Subject: RE: Safe-guarding codepoints-to-string() from wrong input
From: "Michael Kay" <mike@xxxxxxxxxxxx>
Date: Wed, 20 Dec 2006 15:19:54 -0000
|
There's no obvious way of doing this within the language, other than
defining a function that knows which codepoints are valid characters.
In Saxon, there's an internal method which should be easy enough to call as
an extension function:
<xsl:if test="nc:isXML11Valid($codepoint)"
xmlns:nc="java:net.sf.saxon.om.XML11Char">
or
<xsl:if test="nc:isXML10Valid($codepoint)"
xmlns:nc="java:net.sf.saxon.om.XML10Char">
depending on which version of XML you are using.
You could of course run this on all the possible codepoints to generate a
lookup file: you'll want to use keys to make the lookup efficient.
Michael Kay
http://www.saxonica.com/
> -----Original Message-----
> From: Abel Braaksma [mailto:abel.online@xxxxxxxxx]
> Sent: 20 December 2006 14:34
> To: xsl-list@xxxxxxxxxxxxxxxxxxxxxx
> Subject: Safe-guarding codepoints-to-string() from wrong input
>
> Hi all,
>
> In some translation-stylesheet, I take user-input (arbitrary
> string) and replace a set of numbers to a set of characters,
> like this:
>
> $input = "some [34]quoted[34] string"
> output --> some "quoted" string
>
> <xsl:analyze-string select="$input" regex="\[(\d+)\]">
> <xsl:matching-substring>
> <xsl:value-of
> select="codepoints-to-string(xs:integer(regex-group(1))" />
> </xsl:matching-substring>
> <xsl:non-matching-substring>
> <xsl:value-of select="." />
> </xsl:non-matching-substring>
> </xsl:analyze-string>
>
> Because we are talking tons of data containing the above-like
> strings (in text files), I'd like to make the
> codepoints-to-string() a bit more rock-solid.

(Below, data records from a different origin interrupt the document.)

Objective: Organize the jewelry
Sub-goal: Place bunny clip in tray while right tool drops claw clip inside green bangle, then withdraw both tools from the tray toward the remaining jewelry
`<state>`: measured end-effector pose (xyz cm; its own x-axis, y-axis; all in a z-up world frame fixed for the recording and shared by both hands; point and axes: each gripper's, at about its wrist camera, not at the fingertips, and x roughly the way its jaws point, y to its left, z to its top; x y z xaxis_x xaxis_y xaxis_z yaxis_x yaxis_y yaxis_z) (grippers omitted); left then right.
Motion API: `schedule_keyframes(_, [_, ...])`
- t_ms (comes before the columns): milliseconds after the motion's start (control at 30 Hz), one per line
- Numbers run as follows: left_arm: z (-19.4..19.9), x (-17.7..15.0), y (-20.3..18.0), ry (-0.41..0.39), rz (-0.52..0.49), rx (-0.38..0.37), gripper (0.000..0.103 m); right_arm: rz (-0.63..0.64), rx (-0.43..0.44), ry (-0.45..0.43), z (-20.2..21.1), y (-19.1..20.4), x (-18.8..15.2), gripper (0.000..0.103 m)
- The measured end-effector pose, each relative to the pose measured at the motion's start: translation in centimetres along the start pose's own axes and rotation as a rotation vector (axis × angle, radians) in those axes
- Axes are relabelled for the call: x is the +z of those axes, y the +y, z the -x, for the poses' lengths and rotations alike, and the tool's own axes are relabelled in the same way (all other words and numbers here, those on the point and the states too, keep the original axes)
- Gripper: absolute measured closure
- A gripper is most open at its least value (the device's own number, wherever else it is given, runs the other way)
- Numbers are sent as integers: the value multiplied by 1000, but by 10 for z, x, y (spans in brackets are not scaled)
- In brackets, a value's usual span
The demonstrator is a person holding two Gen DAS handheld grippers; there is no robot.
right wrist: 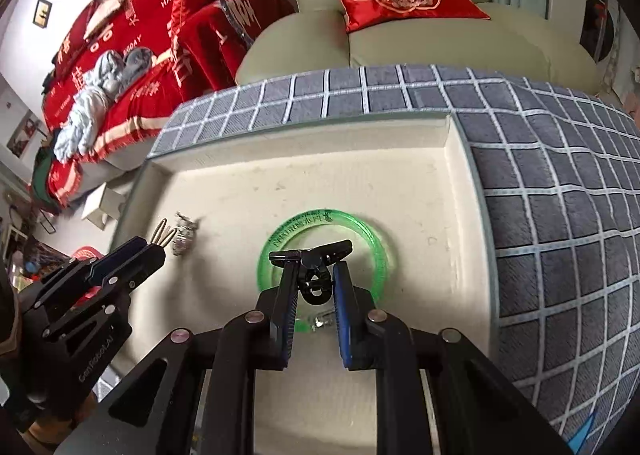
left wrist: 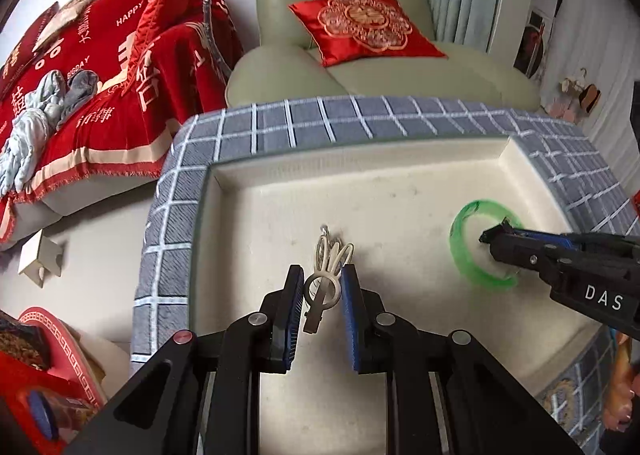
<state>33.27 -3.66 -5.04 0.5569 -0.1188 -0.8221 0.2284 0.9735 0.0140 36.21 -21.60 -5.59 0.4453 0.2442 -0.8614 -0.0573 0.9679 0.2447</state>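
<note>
A shallow cream tray (left wrist: 360, 183) sits on a grey checked cloth. My left gripper (left wrist: 322, 287) is shut on a silver rabbit-shaped hair clip (left wrist: 326, 271) just above the tray floor; it also shows in the right wrist view (right wrist: 162, 233). A green bangle (left wrist: 466, 239) lies in the tray at the right. My right gripper (right wrist: 316, 279) is shut on a black hair claw clip (right wrist: 314, 255) and holds it over the green bangle (right wrist: 320, 219). A small silver piece (right wrist: 184, 233) lies on the tray beside the left gripper. Another small shiny item (right wrist: 320, 320) lies below the right gripper.
The grey checked cloth (right wrist: 552, 215) surrounds the tray (right wrist: 240, 175). A pale green armchair (left wrist: 360, 71) with a red cushion (left wrist: 360, 27) stands behind. A sofa with a red blanket (left wrist: 100, 87) is at the left. A small white box (left wrist: 40, 261) lies on the floor.
</note>
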Motion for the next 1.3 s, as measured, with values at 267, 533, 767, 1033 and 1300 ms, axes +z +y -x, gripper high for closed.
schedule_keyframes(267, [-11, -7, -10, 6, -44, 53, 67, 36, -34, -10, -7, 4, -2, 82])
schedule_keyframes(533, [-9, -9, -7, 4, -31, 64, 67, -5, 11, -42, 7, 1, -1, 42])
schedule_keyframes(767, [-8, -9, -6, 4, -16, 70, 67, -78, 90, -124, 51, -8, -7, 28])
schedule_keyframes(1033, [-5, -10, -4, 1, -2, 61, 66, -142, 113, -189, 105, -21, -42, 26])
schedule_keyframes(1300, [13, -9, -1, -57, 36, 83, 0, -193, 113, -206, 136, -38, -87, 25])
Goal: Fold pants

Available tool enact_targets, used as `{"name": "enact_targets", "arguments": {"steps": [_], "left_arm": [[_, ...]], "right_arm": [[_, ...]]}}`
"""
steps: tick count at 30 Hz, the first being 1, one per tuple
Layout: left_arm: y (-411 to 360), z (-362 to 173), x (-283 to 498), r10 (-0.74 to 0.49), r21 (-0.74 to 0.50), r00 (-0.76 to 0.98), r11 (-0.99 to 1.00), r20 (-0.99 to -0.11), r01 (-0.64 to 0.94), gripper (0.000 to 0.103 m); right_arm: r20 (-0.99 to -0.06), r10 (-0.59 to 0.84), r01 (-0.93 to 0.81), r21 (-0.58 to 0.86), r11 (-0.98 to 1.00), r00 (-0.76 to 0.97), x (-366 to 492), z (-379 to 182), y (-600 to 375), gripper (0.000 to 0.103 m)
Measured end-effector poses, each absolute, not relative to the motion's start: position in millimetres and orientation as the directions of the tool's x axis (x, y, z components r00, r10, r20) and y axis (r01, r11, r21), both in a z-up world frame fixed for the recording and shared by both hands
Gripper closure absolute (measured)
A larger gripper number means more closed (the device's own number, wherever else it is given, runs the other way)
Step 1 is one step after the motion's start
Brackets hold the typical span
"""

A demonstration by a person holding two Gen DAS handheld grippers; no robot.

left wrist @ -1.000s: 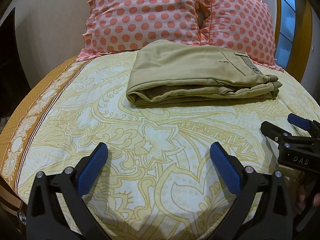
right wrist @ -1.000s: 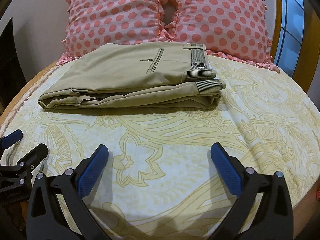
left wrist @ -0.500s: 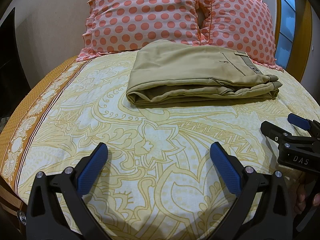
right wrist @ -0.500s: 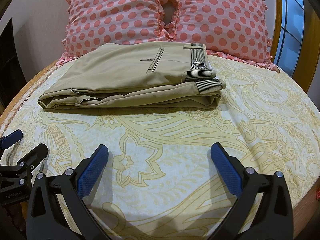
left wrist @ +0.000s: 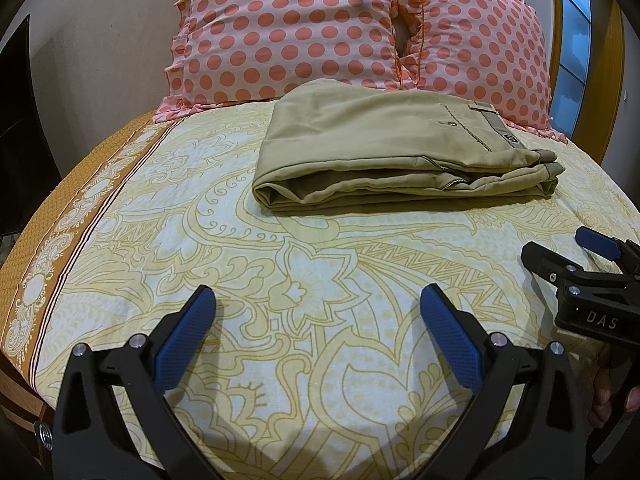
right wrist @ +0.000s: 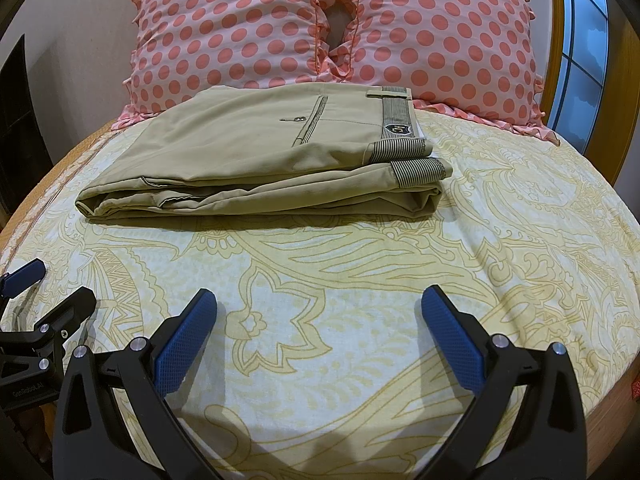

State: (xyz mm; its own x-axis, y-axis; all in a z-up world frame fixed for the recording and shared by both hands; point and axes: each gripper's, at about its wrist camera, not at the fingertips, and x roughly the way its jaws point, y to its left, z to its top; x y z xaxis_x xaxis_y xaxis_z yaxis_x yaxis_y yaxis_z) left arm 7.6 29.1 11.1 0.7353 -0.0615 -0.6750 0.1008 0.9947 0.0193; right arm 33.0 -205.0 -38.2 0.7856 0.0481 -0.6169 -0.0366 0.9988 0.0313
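Observation:
Khaki pants [left wrist: 384, 152] lie folded in a flat stack on the bed, waistband to the right, just in front of the pillows; they also show in the right wrist view [right wrist: 256, 156]. My left gripper [left wrist: 318, 320] is open and empty, low over the sheet well short of the pants. My right gripper [right wrist: 318, 320] is open and empty, also short of the pants. The right gripper shows at the right edge of the left wrist view [left wrist: 568, 252]. The left gripper shows at the left edge of the right wrist view [right wrist: 48, 288].
The bed has a yellow patterned sheet [left wrist: 320, 264] with an orange border at its left edge [left wrist: 60, 232]. Two pink polka-dot pillows [right wrist: 320, 28] lean behind the pants. A wooden frame and window [right wrist: 580, 48] stand at the right.

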Motion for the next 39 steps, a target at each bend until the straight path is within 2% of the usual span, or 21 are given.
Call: {"name": "enact_targets", "arguments": {"steps": [39], "left_arm": [[29.8, 10.2, 7.3, -0.061, 0.021, 0.747, 0.995, -0.662, 0.1, 0.002]], "right_arm": [[-0.617, 0.052, -0.041, 0.031, 0.999, 0.785, 32.7, -38.2, -205.8, 0.001]]}}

In normal
> operation, it fails hard. But I'd like it to gracefully
> degrade: be liberal in what you accept.
>
> I know that control characters are not allowed and throw an
> "Invalid XML character" error. Also, when adding very wide
> numbers (like "1234567") give a plural of the same error (Im
> not sure why). Some characters (I believe these are the ones
> that are not assigned in Unicode) result in an empty string
> (like "12345").
>
> Is there a robust way of allowing/disallowing a set of
> codepoints (other than making one huge lookup list)?
>
> Cheers,
> Abel
|